* [WORK INSTRUCTIONS]
Word for word, reproduce the data that follows.

* [PROVIDED DATA]
........

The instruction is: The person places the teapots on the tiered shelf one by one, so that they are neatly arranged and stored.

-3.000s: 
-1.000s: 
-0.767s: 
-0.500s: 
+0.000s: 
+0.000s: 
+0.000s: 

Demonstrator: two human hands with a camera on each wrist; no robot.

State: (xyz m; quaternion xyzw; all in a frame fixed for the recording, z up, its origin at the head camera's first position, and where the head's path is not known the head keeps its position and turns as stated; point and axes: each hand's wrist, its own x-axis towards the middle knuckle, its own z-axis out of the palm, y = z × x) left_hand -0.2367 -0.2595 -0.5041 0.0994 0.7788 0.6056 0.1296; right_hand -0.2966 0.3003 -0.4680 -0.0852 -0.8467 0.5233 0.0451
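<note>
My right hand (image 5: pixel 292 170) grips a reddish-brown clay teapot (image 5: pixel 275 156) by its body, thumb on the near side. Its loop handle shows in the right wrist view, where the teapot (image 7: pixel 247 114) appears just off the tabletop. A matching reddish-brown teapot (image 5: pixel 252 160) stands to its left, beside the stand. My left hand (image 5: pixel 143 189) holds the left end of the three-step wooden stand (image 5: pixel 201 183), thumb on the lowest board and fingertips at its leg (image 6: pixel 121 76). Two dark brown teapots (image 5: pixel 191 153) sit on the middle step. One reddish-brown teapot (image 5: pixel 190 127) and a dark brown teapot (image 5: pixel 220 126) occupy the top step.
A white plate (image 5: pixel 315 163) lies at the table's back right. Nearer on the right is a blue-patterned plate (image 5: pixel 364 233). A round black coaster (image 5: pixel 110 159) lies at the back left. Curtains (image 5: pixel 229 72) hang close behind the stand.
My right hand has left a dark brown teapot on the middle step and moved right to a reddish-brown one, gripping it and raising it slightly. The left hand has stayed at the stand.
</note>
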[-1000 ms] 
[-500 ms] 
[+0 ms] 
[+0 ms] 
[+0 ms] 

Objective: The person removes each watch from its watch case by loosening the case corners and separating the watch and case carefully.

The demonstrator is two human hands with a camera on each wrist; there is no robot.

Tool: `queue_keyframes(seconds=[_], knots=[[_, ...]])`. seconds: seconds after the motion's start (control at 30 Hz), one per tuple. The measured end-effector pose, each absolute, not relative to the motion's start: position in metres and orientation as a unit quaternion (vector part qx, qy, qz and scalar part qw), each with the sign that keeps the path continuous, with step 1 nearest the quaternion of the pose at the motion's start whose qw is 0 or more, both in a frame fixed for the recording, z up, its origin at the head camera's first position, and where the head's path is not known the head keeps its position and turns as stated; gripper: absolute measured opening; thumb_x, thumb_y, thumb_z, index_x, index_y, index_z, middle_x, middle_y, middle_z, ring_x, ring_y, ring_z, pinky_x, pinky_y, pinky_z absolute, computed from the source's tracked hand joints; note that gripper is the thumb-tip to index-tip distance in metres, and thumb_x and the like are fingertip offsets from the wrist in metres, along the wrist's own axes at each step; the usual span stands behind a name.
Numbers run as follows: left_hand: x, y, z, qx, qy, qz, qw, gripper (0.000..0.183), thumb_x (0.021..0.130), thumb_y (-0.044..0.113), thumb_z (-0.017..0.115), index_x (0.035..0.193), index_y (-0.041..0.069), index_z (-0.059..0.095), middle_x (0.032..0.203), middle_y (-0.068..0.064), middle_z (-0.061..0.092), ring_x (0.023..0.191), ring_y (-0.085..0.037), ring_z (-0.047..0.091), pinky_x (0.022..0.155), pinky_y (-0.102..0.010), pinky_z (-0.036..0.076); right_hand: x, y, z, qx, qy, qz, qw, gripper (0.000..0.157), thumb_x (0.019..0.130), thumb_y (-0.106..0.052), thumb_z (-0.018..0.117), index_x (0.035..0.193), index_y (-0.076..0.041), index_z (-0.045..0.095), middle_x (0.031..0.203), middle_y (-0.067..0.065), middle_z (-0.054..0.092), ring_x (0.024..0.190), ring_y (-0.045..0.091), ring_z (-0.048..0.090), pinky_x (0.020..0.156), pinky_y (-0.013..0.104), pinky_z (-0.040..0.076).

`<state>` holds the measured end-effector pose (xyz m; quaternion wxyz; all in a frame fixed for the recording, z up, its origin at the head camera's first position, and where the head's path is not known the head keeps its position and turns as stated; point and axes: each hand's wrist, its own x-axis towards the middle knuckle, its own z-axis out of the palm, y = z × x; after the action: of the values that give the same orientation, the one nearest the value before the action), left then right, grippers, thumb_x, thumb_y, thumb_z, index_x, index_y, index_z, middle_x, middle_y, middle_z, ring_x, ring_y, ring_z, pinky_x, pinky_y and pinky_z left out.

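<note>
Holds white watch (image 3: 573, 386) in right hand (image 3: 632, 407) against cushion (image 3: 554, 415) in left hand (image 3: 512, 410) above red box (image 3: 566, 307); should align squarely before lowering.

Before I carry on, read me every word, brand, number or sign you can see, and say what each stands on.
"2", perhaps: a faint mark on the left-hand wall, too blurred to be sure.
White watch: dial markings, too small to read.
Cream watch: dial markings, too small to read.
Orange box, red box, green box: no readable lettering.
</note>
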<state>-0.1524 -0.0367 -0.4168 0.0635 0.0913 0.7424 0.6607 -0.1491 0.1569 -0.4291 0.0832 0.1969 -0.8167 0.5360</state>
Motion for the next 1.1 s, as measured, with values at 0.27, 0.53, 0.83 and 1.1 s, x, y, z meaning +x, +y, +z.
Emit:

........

* [PROBLEM SOLUTION]
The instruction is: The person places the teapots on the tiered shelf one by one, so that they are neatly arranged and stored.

-3.000s: 
-1.000s: 
-0.767s: 
-0.500s: 
+0.000s: 
+0.000s: 
+0.000s: 

Demonstrator: two human hands with a camera on each wrist; no robot.

State: (xyz m; quaternion xyzw; all in a frame fixed for the recording, z up, its origin at the head camera's first position, and where the head's path is not known the head keeps its position and turns as stated; point and axes: each hand's wrist, its own x-axis towards the middle knuckle, its own z-axis out of the palm, y = z × x) left_hand -0.2367 -0.2595 -0.5041 0.0994 0.7788 0.6056 0.1296; right_hand -0.2966 0.3003 -0.4680 -0.0852 -0.8467 0.5233 0.0451
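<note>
My right hand (image 5: pixel 292 170) grips a reddish-brown clay teapot (image 5: pixel 275 156) by its body, thumb on the near side. Its loop handle shows in the right wrist view, where the teapot (image 7: pixel 247 114) appears just off the tabletop. A matching reddish-brown teapot (image 5: pixel 252 160) stands to its left, beside the stand. My left hand (image 5: pixel 143 189) holds the left end of the three-step wooden stand (image 5: pixel 201 183), thumb on the lowest board and fingertips at its leg (image 6: pixel 121 76). Two dark brown teapots (image 5: pixel 191 153) sit on the middle step. One reddish-brown teapot (image 5: pixel 190 127) and a dark brown teapot (image 5: pixel 220 126) occupy the top step.
A white plate (image 5: pixel 315 163) lies at the table's back right. Nearer on the right is a blue-patterned plate (image 5: pixel 364 233). A round black coaster (image 5: pixel 110 159) lies at the back left. Curtains (image 5: pixel 229 72) hang close behind the stand.
My right hand has left a dark brown teapot on the middle step and moved right to a reddish-brown one, gripping it and raising it slightly. The left hand has stayed at the stand.
</note>
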[-1000 ms] 
[-500 ms] 
[+0 ms] 
[+0 ms] 
[+0 ms] 

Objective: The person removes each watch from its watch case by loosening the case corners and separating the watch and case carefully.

The demonstrator is two human hands with a camera on each wrist; there is no robot.

Tool: `queue_keyframes(seconds=[_], knots=[[_, ...]])`. seconds: seconds after the motion's start (control at 30 Hz), one per tuple. The measured end-effector pose, each absolute, not relative to the motion's start: position in metres and orientation as a unit quaternion (vector part qx, qy, qz and scalar part qw), each with the sign that keeps the path continuous, with step 1 nearest the quaternion of the pose at the motion's start whose qw is 0 or more, both in a frame fixed for the recording, z up, its origin at the head camera's first position, and where the head's path is not known the head keeps its position and turns as stated; gripper: absolute measured opening; thumb_x, thumb_y, thumb_z, index_x, index_y, index_z, middle_x, middle_y, middle_z, ring_x, ring_y, ring_z, pinky_x, pinky_y, pinky_z absolute, computed from the source's tracked hand joints; note that gripper is the thumb-tip to index-tip distance in metres, and thumb_x and the like are fingertip offsets from the wrist in metres, along the wrist's own axes at each step; the usual span stands behind a name.
Numbers run as follows: left_hand: x, y, z, qx, qy, qz, qw, gripper (0.000..0.183), thumb_x (0.021..0.130), thumb_y (-0.044..0.113), thumb_z (-0.017..0.115), index_x (0.035..0.193), index_y (-0.041..0.069), index_z (-0.059..0.095), middle_x (0.032..0.203), middle_y (-0.068..0.064), middle_z (-0.061..0.092), ring_x (0.023..0.191), ring_y (-0.085..0.037), ring_z (-0.047..0.091), pinky_x (0.022..0.155), pinky_y (-0.102..0.010), pinky_z (-0.036..0.076); right_hand: x, y, z, qx, qy, qz, qw, gripper (0.000..0.157), thumb_x (0.019..0.130), thumb_y (-0.106..0.052), thumb_z (-0.018..0.117), index_x (0.035..0.193), index_y (-0.076..0.041), index_z (-0.045..0.095), middle_x (0.031..0.203), middle_y (-0.067..0.065), middle_z (-0.054..0.092), ring_x (0.024..0.190), ring_y (-0.045..0.091), ring_z (-0.048..0.090), pinky_x (0.020..0.156), pinky_y (-0.013..0.104), pinky_z (-0.040..0.076).

`<state>` holds the measured end-effector pose (xyz m; quaternion wxyz; all in a frame fixed for the recording, z up, its origin at the head camera's first position, and where the head's path is not known the head keeps its position and turns as stated; point and axes: each hand's wrist, its own x-axis towards the middle knuckle, its own z-axis out of the palm, y = z × x; after the action: of the values that give the same orientation, the one nearest the value before the action), left then right, grippers, thumb_x, thumb_y, thumb_z, index_x, index_y, index_z, middle_x, middle_y, middle_z, ring_x, ring_y, ring_z, pinky_x, pinky_y and pinky_z left out.

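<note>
Holds white watch (image 3: 573, 386) in right hand (image 3: 632, 407) against cushion (image 3: 554, 415) in left hand (image 3: 512, 410) above red box (image 3: 566, 307); should align squarely before lowering.

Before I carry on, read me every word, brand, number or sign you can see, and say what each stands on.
"2", perhaps: a faint mark on the left-hand wall, too blurred to be sure.
White watch: dial markings, too small to read.
Cream watch: dial markings, too small to read.
Orange box, red box, green box: no readable lettering.
</note>
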<state>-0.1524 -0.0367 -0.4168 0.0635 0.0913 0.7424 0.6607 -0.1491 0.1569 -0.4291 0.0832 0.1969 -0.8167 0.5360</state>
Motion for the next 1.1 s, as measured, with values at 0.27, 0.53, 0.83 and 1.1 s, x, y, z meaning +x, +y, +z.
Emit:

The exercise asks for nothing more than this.